Week 1 >
REH Mental Health Education
Today we made our first visit to REH’s Old Age Psychiatry unit. We were treated as if we were medical students to help gain insight into their experience during the 3 - day educational course. This included an ‘ICE’ introduction during which we discussed our prior knowledge and expectations regarding old age psychiatry, followed by an MDT meeting which allowed us to observe the team dynamic as they discussed various patients on the ward.
In the afternoon we took part in a student-led tutorial, researching the MSE and then presenting our findings in the form of a poster. We also had the opportunity to then observe a real MSE between a consultant and a patient and visited some of the patient’s rooms.
- Old age psychiatry is less about solving a problem and more about improving quality of life
- Psychiatry deals with the ‘grey areas’
- There is an inherent complexity to psychiatry - it is difficult to teach and requires compassion, patience and empathy
- Large majority of the work is community based
Day two of hospital visits with all 8 of out team in attendance. In the morning we had the opportunity to meet with med students and discuss with them the state of psychiatric education within their curriculum. This conversation was a valuable insight into the medical education system at a point where most students are still undecided about which medical field they want to pursue - a crucial time for convincing young doctors to pursue old age psychiatry as a potential profession.

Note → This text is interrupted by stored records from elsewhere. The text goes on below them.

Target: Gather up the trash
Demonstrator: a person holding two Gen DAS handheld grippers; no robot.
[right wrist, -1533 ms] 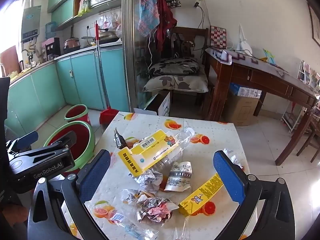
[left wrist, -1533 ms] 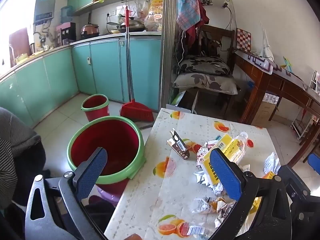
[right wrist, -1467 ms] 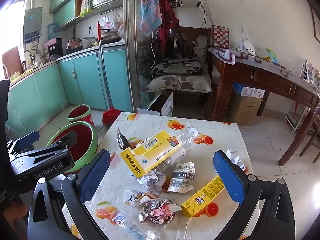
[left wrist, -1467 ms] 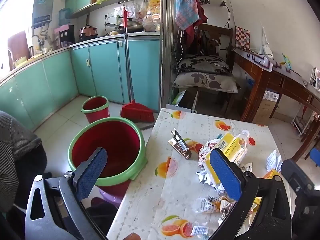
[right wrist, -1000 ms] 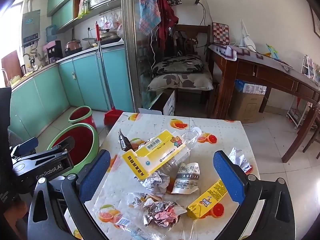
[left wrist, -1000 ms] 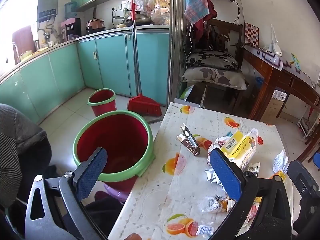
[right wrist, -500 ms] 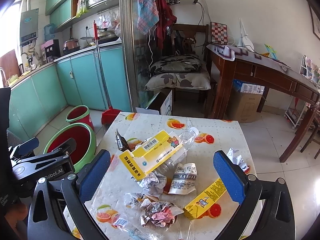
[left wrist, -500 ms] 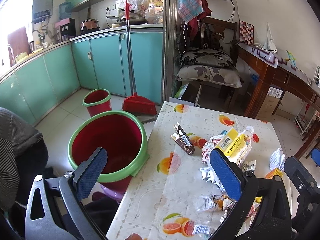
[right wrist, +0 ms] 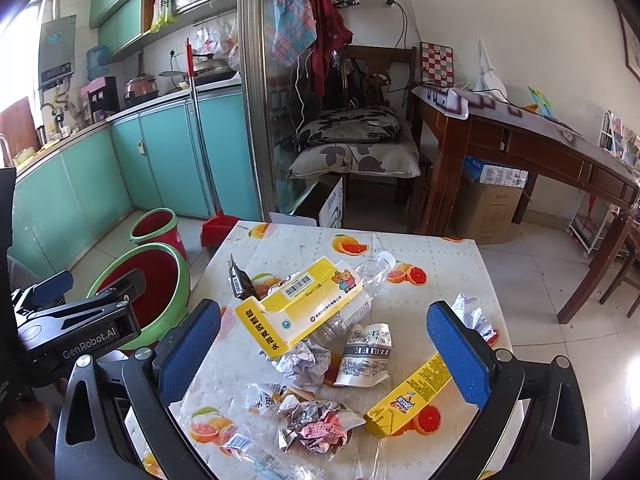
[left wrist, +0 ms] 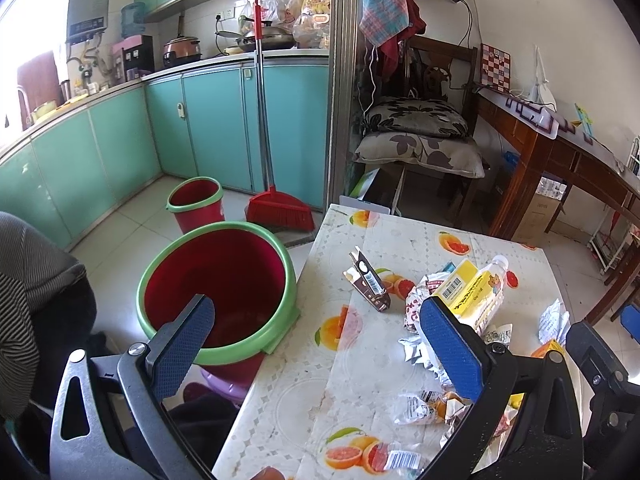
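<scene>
On the fruit-print table (right wrist: pixel 432 256) beside the red bucket (left wrist: pixel 216 280), light crushable trash waits, and the yellow carton (right wrist: pixel 300 304), stiff but thin-walled, looks best pinched across its flat sides, left gripper (left wrist: pixel 316 340) and right gripper (right wrist: pixel 324 344) both spread wide and empty.

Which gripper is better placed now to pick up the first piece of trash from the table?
Probably the right gripper: it is open and faces the trash pile, with the paper cup between its fingers' lines. The left gripper, also open, points at the table edge beside the red bucket.
</scene>
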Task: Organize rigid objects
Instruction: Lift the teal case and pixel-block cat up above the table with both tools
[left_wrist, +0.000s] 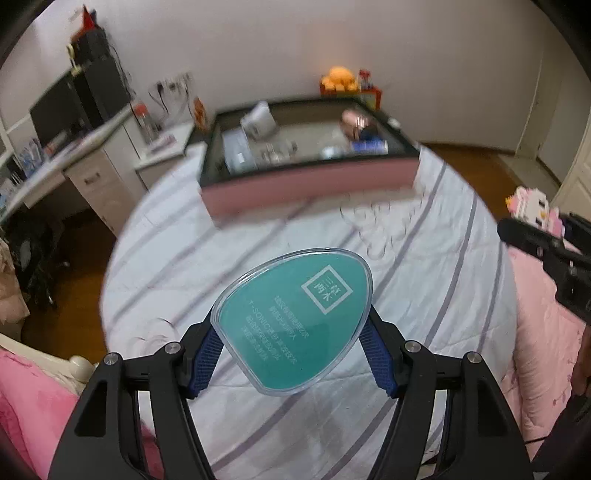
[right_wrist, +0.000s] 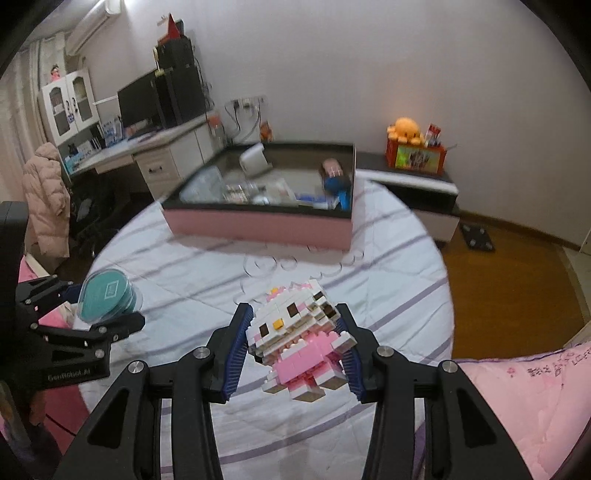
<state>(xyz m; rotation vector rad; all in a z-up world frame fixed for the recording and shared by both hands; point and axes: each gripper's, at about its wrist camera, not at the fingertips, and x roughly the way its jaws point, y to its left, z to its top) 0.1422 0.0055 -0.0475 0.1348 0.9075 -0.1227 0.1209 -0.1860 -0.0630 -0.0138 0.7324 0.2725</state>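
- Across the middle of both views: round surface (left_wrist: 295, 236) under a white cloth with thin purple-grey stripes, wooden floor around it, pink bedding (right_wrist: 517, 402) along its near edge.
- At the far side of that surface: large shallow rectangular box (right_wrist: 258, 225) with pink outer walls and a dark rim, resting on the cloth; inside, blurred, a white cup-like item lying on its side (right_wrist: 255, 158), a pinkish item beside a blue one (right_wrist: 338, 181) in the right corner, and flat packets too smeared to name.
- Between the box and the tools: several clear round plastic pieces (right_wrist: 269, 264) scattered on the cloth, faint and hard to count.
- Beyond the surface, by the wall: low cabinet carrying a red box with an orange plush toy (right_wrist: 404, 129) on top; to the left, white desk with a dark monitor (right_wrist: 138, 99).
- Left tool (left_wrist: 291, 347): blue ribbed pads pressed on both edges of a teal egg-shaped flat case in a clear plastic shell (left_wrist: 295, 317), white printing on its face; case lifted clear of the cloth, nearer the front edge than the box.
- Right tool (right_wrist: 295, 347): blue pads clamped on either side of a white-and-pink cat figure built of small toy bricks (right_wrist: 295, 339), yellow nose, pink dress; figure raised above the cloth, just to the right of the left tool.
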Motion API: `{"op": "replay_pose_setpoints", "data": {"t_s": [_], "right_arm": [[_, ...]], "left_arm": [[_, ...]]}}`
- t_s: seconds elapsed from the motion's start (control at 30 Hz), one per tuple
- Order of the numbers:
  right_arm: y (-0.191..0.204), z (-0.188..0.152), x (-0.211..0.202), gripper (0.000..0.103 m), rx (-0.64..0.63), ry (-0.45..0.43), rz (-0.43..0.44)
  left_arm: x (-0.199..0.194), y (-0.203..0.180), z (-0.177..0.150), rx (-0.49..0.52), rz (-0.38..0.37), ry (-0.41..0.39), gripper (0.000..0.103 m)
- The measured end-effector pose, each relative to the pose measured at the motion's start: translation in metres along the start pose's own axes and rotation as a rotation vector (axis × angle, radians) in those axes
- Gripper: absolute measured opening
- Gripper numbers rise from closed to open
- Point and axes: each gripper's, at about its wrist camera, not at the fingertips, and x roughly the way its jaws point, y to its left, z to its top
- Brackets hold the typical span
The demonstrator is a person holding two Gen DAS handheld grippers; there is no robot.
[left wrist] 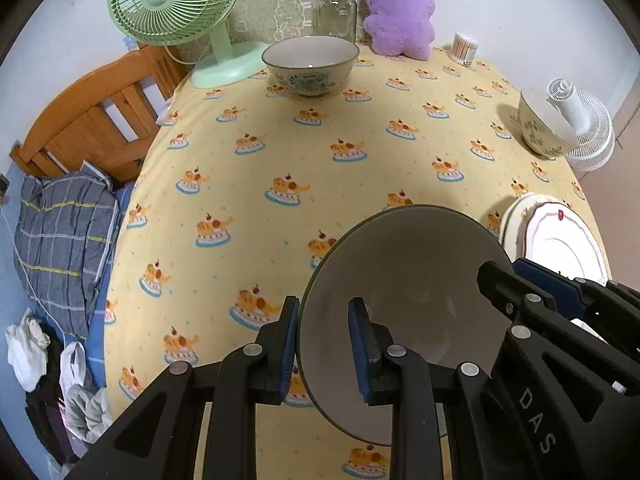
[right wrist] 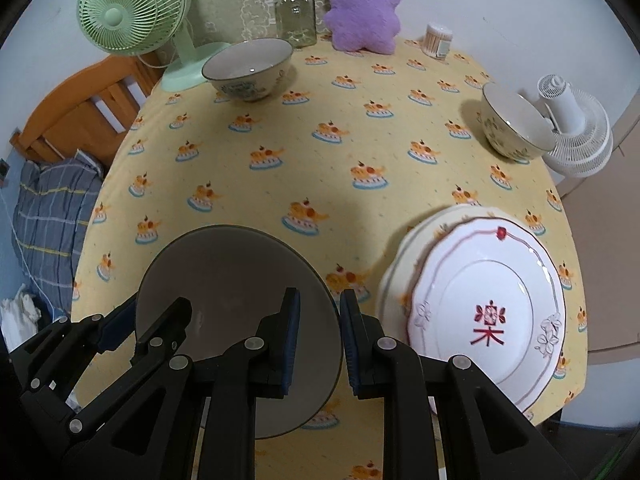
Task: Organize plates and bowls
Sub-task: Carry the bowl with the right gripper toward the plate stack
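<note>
Left wrist view: the left gripper (left wrist: 324, 344) pinches the near left rim of a plain bowl (left wrist: 416, 280), one blue pad outside the wall and one inside, jaws drawn narrow on the thin edge. The bowl is smooth and grey-white inside with a dark rim line, tilted toward the camera above the yellow tablecloth (left wrist: 280, 152) with its cake print. The right gripper (left wrist: 532, 280) clamps the bowl's far right rim; its fingertips are partly hidden behind its own black frame. Three bowls show: the held one, a patterned bowl (left wrist: 311, 65) at the back of the table, and a leaf-patterned bowl (left wrist: 546, 126) at the right edge. Two stacked plates (left wrist: 560, 240) sit at the right, cut off by the gripper. A green fan (left wrist: 176, 0), a glass jar (left wrist: 335, 12), a purple plush toy (left wrist: 400, 12), a tub of cotton swabs (left wrist: 465, 48) and a white fan (left wrist: 580, 128) stand around the back and right.

Right wrist view: the right gripper (right wrist: 320, 340) grips the plain bowl (right wrist: 232, 280) at its right rim, pads close together on the wall. The left gripper (right wrist: 132, 320) holds the opposite rim, its tips mostly hidden. The upper plate (right wrist: 492, 308), white with a red character, lies on a cream plate (right wrist: 404, 264), just right of the bowl. The same two other bowls appear, one at the back (right wrist: 248, 70), one at right (right wrist: 516, 120).
</note>
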Motion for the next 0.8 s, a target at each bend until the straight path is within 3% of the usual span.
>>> {"op": "replay_pose_setpoints", "data": {"t_s": [0.3,0.7,0.8], "right_arm": [[-0.009,-0.007,0.01,0.024,-0.029,0.036,0.002],[-0.005,0.008,0.021,0.024,-0.031,0.021,0.006],[-0.004,0.01,0.023,0.026,-0.032,0.028,0.016]], "left_arm": [[0.008,-0.011,-0.01,-0.026,0.01,0.037,0.023],[0.018,-0.005,0.004,-0.041,0.014,0.036,0.023],[0.018,-0.005,0.005,-0.041,0.009,0.039,0.029]]}}
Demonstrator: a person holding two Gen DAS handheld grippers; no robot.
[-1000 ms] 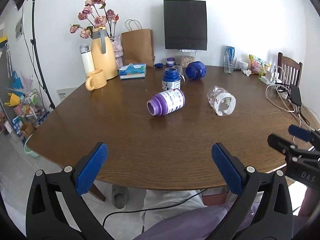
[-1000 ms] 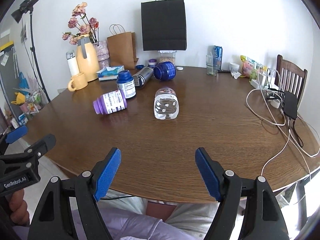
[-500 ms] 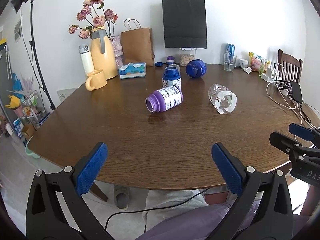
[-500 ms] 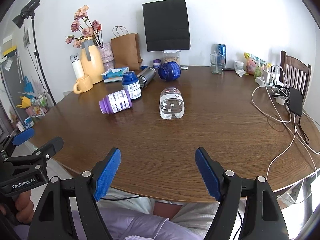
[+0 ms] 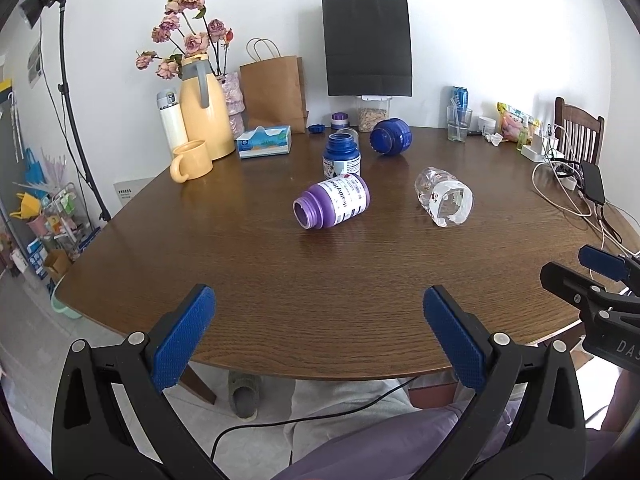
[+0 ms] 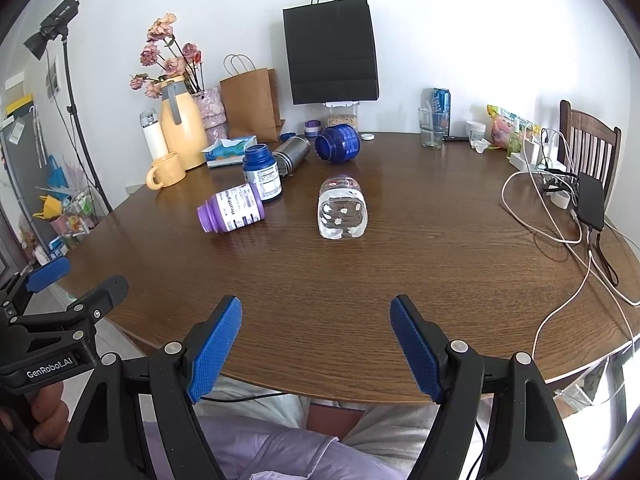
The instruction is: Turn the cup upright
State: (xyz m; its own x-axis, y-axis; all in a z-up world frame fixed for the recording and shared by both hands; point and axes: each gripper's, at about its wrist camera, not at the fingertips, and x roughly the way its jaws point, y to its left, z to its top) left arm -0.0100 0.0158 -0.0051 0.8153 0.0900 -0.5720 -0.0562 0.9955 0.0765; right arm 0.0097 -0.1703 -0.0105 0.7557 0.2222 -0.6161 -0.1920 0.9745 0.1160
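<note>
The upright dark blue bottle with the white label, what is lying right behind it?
Behind the upright dark blue bottle lies a grey metal flask on its side, its far end pointing at the brown paper bag. The bottle covers the flask's near end, so its mouth cannot be seen.

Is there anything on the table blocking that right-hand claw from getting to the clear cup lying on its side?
Nothing visible does. The right gripper is open over the near edge of the table, and only bare wood lies between it and the clear cup. The purple bottle lies off to the left, apart from that path.
</note>
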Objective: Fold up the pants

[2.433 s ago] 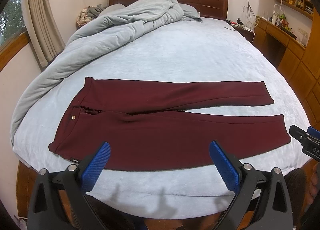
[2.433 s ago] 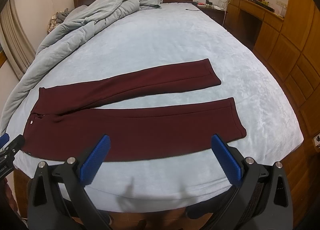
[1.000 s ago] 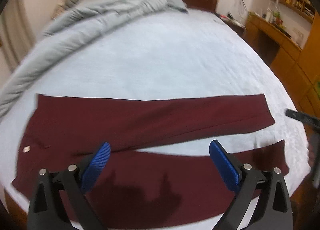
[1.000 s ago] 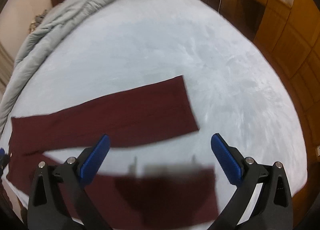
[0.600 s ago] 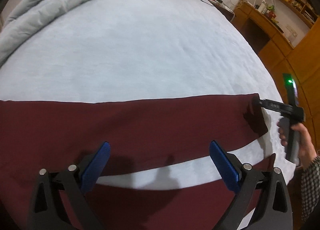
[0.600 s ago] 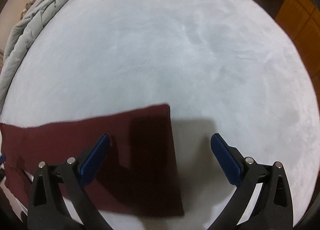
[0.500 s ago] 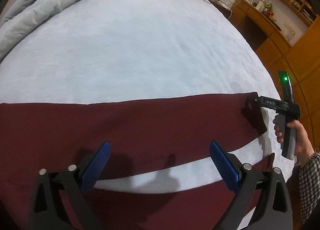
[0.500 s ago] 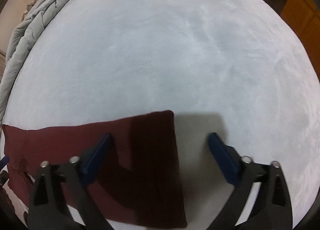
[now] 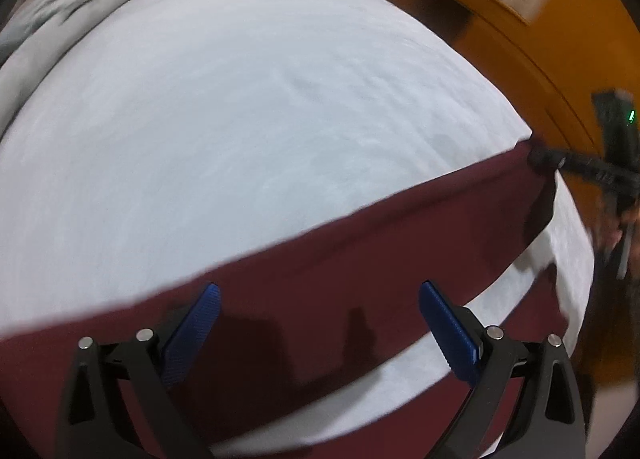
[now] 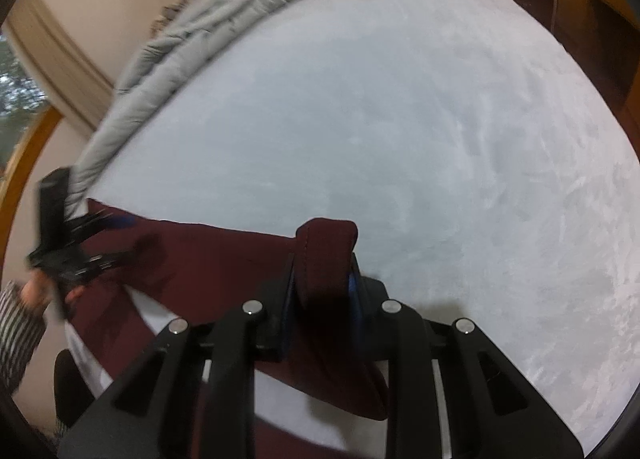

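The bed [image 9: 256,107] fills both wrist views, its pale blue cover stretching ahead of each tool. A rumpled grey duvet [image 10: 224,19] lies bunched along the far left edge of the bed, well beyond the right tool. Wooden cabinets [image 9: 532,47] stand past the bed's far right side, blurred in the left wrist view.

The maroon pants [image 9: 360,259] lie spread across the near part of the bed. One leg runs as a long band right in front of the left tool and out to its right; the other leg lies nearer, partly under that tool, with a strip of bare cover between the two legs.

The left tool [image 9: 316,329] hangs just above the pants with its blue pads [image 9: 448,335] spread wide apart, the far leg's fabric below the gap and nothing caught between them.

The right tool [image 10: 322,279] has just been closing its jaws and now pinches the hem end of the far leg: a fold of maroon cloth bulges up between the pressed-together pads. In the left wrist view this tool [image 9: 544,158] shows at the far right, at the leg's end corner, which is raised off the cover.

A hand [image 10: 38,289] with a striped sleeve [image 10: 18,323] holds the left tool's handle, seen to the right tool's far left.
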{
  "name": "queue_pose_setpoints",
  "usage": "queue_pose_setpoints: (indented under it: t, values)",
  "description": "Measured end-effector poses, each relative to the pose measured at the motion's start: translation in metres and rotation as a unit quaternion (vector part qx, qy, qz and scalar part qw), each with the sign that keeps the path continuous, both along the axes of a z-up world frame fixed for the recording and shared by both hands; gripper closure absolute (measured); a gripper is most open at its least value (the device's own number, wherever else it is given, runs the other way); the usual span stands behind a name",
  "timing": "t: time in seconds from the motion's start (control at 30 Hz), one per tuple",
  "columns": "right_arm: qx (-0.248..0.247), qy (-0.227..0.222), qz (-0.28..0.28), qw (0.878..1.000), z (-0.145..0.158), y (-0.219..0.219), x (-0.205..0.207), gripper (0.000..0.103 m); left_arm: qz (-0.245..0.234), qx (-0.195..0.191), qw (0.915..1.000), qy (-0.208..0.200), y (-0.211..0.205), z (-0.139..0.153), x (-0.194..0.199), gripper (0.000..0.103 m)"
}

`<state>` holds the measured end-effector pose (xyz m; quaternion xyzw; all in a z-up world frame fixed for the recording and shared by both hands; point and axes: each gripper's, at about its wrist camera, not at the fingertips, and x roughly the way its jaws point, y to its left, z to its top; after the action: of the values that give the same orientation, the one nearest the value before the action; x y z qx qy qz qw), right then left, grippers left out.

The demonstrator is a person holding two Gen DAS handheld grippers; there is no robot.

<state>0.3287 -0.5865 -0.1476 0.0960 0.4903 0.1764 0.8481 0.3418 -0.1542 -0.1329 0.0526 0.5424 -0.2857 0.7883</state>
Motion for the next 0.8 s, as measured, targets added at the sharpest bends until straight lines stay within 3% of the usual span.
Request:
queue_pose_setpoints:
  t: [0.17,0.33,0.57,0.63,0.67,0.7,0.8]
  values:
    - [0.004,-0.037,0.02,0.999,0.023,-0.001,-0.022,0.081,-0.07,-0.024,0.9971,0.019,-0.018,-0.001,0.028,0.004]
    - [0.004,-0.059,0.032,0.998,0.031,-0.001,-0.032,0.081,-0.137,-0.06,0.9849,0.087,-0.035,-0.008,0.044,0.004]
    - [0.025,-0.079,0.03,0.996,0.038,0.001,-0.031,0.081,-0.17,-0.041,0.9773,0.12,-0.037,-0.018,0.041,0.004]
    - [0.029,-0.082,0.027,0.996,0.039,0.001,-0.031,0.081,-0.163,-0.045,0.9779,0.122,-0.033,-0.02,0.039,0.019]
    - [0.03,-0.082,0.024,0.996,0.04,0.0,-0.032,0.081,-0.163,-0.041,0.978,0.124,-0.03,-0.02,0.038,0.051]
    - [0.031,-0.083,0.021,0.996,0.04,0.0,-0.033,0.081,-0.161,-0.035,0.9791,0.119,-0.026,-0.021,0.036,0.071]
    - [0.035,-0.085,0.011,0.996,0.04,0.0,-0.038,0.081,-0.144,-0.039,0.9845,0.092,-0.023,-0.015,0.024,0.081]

In the afternoon our group slit up, with half taking part in a dementia simulation designed to give healthy people a taste of what it feels like to live with the life altering condition. The other half of our team sat in on a check up with an elderly dementia patient in order to get a feel for what the job of an old age psychiatrist entails and what qualities and skills beyond standard medical knowledge come into play.
Once reunited our team attended the lectures which the medical students would ordinarily sit through during their three days of psychiatry experience. Afterwards we offered feedback on the delivery of the lectures and how they could be modernised to be more engaging for the students.
- The education process during the medical students three day visit could be reworked to become more engaging.
- More needs to be done to portray to med students the benefits of working in old age psychiatry over other medical fields.
- Psychiatry requires a number of soft skills not taught through standard curriculum.
Third and final day of hospital visits with half of our team in attendance. Today followed a looser structure with the morning beginning with a patient brief with all ward staff in attendance. This meeting went through each individual currently housed in the ward, with their condition being discussed collaboratively and a plan of action reached.
We then attended a meeting of senior ward staff members and engaged in casual conversation about the state of the profession, what could be done to convince more young people to pursue psychiatry, and some anecdotes about working in the field. Our team then split up and spent the afternoon shadowing members of staff in different roles around the ward.Key Insights
- Importance of being able to collaborate and work together in the field of psychiatry
Today we began creating a user journey, mapping both the educator/consultant and the students. From this we were able to identify positive elements and friction points - resulting in various insights. We also created a timeline of a medical student’s education, from high school to a specialist job in psychiatry
- Majority of the friction points occurred in the lecture + small group teaching section of the course
With a complete user journey, today we started to group our findings into three main areas: Teaching, Recruitment and Learning. We also created user profiles for a psychiatrist and a surgeon.